315   Bitt yhn, das er bald widerker
Und euch was schöns mit ihm bring her!
 
Beniamin:
Lieb vater, kumt herwider schir
Und bringt auch ettwas schoenes mir! 250
 
Jahel:
Mie auch, mie auch, lieb vate mein,
320   Bingt was, das gulden ist und fein!
 
Joachim:
Ja, lieben kinder, seit nur frum,
So wil ich, wenn ich wider kum,
Euch ettwas schönes bringen mit! 255
Secht, das yhr got auch fur mich bitt,
325   Auff das ich gsundt herwider kum!
 
Beniamin:
Wir wollen alle sein fein frum! 118
 
Joachim:
Nu spar euch got gesundt und frisch!
Ich wil herwider kumen risch! 260
Wolt guter ding die weilen sein:
330   Yhr solt nicht bleiben lang allein!
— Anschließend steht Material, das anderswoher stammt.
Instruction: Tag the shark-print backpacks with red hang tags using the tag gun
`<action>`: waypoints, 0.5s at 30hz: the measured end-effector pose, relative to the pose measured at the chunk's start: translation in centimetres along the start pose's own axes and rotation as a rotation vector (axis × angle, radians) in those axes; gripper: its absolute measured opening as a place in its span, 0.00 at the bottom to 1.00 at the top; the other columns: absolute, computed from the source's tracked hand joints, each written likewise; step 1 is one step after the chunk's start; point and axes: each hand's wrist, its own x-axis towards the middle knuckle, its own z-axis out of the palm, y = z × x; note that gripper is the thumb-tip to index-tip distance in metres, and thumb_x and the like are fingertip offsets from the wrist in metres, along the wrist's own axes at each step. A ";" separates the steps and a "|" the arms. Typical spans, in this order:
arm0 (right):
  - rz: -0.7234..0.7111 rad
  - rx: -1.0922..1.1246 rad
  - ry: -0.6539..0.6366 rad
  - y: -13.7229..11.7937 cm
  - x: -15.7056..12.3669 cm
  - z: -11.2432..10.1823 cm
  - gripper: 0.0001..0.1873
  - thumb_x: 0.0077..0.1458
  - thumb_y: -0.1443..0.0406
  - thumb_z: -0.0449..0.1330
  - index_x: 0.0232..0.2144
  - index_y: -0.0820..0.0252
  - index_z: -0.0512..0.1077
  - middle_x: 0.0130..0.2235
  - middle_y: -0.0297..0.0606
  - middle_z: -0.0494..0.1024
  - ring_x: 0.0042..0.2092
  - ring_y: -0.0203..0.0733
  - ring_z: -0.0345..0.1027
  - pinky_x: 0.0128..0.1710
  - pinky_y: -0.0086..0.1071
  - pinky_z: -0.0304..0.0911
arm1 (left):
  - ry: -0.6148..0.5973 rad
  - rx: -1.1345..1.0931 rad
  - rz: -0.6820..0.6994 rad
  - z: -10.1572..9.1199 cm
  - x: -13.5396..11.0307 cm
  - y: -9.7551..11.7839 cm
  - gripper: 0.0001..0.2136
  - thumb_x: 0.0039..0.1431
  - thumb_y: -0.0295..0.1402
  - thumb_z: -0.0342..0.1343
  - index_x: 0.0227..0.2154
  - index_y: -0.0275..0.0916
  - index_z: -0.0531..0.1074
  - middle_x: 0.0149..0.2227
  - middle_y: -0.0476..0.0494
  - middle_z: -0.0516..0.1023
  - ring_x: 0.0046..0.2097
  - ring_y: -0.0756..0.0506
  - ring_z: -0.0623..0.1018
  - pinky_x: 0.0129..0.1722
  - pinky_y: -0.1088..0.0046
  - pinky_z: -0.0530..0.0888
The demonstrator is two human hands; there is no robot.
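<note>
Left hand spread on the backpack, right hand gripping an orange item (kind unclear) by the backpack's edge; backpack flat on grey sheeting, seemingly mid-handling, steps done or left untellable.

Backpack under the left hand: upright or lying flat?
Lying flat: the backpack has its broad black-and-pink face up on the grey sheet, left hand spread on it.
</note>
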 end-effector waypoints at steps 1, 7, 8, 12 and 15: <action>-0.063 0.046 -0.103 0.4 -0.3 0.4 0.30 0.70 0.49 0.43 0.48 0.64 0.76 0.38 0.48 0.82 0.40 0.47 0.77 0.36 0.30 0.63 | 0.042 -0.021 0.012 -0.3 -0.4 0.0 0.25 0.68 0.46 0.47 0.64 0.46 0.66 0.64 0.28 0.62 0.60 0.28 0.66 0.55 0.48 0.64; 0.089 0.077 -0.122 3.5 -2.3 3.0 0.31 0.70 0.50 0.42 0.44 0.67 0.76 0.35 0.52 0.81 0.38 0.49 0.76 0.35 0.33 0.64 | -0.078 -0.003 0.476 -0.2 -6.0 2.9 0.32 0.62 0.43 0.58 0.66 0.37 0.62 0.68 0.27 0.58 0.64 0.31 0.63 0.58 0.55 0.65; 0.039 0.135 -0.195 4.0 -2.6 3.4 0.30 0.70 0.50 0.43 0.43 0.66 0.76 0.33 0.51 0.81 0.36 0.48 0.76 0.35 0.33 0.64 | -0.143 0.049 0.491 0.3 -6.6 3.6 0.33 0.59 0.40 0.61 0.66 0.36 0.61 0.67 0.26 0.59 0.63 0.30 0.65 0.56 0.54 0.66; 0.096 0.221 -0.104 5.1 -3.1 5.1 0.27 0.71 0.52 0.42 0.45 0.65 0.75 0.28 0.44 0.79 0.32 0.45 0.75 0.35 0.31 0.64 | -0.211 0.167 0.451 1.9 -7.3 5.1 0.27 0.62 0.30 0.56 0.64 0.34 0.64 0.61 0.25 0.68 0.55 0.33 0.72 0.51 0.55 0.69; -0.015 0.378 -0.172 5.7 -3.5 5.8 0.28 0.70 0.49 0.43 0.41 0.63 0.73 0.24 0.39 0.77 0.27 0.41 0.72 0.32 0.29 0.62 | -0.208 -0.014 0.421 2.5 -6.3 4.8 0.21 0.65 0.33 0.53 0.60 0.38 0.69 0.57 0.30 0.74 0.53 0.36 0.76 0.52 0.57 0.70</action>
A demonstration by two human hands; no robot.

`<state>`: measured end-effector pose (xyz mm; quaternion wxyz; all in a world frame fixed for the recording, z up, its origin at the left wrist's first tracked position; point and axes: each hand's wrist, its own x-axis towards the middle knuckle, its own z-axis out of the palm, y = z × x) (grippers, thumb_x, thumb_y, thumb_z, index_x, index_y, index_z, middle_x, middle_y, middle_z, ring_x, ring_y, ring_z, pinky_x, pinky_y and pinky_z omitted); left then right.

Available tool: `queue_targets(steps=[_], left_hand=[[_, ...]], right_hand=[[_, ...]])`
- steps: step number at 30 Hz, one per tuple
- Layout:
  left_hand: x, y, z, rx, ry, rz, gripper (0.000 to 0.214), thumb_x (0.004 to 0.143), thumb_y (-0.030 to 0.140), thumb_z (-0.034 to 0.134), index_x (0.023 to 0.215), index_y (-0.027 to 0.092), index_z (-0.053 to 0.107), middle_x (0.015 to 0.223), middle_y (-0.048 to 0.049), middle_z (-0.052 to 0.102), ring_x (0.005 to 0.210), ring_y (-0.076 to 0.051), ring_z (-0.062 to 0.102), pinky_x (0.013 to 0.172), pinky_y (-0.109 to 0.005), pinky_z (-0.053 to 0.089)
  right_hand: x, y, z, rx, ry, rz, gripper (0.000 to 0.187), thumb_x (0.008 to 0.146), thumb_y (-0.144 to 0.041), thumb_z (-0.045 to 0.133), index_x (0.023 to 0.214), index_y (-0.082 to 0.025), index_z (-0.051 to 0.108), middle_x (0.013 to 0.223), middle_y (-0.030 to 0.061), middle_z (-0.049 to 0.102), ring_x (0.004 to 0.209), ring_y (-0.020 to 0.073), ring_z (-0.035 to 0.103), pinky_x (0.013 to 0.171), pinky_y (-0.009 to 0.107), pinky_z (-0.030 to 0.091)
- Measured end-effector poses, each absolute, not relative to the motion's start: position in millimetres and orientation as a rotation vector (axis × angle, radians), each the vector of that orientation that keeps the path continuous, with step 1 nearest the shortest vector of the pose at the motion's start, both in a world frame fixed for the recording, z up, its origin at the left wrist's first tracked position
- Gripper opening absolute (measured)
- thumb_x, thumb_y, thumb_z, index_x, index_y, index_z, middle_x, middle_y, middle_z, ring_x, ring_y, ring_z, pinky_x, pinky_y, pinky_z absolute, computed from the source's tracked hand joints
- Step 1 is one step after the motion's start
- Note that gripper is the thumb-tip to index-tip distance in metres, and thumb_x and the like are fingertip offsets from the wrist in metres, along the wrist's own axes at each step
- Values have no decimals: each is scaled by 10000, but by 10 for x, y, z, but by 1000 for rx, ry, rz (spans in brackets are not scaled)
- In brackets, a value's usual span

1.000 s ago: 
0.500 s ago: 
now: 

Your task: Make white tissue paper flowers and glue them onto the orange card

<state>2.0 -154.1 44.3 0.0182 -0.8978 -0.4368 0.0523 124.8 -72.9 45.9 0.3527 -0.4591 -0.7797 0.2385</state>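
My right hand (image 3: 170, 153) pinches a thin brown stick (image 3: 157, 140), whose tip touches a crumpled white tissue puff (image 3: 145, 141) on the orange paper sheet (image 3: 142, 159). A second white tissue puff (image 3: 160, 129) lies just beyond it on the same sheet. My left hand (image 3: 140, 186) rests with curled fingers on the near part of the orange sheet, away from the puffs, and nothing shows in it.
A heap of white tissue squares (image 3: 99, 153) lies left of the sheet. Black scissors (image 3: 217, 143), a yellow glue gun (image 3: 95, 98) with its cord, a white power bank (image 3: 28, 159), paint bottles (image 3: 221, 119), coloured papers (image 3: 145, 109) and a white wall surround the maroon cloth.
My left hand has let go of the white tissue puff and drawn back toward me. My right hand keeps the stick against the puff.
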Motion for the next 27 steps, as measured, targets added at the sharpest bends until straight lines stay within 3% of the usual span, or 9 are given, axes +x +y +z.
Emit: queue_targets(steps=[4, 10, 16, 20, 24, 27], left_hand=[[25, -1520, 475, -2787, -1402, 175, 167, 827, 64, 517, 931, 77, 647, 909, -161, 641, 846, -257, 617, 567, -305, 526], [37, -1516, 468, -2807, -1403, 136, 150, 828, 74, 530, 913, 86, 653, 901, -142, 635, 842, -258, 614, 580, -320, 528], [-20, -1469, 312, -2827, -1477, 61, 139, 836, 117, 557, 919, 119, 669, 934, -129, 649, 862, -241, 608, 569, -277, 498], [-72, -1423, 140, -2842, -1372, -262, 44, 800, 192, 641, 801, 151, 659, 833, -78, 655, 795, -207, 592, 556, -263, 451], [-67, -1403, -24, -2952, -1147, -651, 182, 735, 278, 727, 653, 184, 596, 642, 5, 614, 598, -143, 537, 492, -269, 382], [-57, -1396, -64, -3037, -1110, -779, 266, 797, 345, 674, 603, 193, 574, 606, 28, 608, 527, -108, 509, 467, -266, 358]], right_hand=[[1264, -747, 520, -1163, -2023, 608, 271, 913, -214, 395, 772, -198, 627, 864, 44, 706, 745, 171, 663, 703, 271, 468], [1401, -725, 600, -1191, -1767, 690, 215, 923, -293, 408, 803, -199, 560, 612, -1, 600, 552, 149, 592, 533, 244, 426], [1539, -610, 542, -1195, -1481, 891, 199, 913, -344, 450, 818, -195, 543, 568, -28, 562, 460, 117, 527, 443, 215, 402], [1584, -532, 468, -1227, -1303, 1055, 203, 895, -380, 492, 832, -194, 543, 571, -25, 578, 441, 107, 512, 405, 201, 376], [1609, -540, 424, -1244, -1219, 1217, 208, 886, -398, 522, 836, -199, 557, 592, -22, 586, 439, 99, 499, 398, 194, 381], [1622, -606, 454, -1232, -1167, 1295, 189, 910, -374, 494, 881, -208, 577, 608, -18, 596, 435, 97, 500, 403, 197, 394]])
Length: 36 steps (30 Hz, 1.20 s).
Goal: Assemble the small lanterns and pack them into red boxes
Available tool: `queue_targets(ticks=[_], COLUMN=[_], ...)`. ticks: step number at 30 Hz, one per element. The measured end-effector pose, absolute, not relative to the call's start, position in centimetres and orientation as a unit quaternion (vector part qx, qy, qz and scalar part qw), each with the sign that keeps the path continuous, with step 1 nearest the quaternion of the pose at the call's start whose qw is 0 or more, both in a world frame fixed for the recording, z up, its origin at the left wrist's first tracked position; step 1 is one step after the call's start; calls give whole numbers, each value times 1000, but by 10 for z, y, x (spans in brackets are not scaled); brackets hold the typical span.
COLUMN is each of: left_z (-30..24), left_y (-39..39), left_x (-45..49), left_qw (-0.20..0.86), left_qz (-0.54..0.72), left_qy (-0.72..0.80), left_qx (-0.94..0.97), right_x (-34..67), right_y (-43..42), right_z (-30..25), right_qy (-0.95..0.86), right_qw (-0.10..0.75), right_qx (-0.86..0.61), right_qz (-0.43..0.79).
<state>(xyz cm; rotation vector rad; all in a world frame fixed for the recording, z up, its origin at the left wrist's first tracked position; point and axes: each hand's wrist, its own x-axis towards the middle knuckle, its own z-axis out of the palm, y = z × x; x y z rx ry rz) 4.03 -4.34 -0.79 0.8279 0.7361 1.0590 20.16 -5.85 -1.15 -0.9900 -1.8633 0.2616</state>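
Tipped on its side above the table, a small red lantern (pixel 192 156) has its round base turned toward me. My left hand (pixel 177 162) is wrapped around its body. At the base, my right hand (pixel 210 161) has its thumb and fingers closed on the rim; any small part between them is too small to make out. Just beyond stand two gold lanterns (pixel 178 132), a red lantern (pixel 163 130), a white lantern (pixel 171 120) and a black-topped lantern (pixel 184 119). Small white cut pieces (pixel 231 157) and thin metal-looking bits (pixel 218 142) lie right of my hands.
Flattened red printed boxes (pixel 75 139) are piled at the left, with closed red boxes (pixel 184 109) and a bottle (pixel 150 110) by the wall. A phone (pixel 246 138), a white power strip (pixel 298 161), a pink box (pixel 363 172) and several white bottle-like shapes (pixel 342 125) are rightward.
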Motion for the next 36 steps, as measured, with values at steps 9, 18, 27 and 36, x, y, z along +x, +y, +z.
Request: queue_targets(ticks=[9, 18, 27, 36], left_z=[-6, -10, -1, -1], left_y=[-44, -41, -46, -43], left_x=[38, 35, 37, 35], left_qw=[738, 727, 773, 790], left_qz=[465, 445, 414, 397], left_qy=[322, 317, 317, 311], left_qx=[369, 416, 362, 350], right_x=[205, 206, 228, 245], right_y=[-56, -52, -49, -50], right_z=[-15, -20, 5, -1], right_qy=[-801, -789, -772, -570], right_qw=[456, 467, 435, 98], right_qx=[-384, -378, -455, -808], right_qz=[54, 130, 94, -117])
Und euch, yhr herrn, gesegn auch got!
 
Ichaboth:
Wolan, got bhut euch frue und spat!
 
Susanna:
Got helff euch gsund herwider schir, 265
Das yhr mit freuden kumt zu mir!
 
Resatha:
335   Got geb, das er ein jahr aussbleib,
Wenn uns nur wurd zu theil sein weib!
 
Chorus primus:
¶ Fraw Venus, groß ist dein gewalt
    Bey allen menschenkinden: 270
Vor dir bleibt weder iung noch alt,
340       Du bringst yhr vil zu ßunden!
Mit scharffen pfeiln dein blindes kind
Durchdringt der menschen hertzen schwindt
    Und nimt sie gar gefangen! 275
Wer da ein mal die schantz versicht
345   Und erstlich yhm nicht widerficht
    An dir muß er behangen, An dir &c.
 
¶ Wie wol nu iunge leut gemein
    Durch dich vil werdn betrogen, 280
So werdn doch offt an deinen reyn
350       Auch alte narrn gezogen,
Durch deine netz darnider gfelt,
Das sie kein erbarkeit aufhelt
    Von ßunden noch von schanden! 119 285
So bringst auch sonst die all zu spot
355   Vor aller welt und auch vor gott,
    So stekhen in deinn banden, So stekhen &c.
 
Proportio:
¶ Dagegen aber iung und alt,
    So deiner sich erwehren 290
Und widerstehn mit ernst und gwalt,
360       Die kumen recht zu ehren,
Als die vermeiden deine bandt,
Und gebn sich inn ehlichen standt
    Und thun daraus nicht schreiten, 295
An ander halten lieb und werdt,
365   Die werden auch von got geehrt
    Und hie von allen leuten, Und hie von &c.
 
¶ Denn was kan edlers sein auf erd,
    Denn so sich ehleut halten 300
Gegnander allzeit lieb und werdt
370       Und lassen sich nicht spalten
Durch unfal oder frembde lieb,
Noch klafferey und boess getrib
    Das ehlich bandt zureissen! 305
Soelch lieb kumpt nicht von Venus her,
375   Sant Paul gepeuts in seiner lehr;
    Darumb wirs billich preißen, Darumb &c.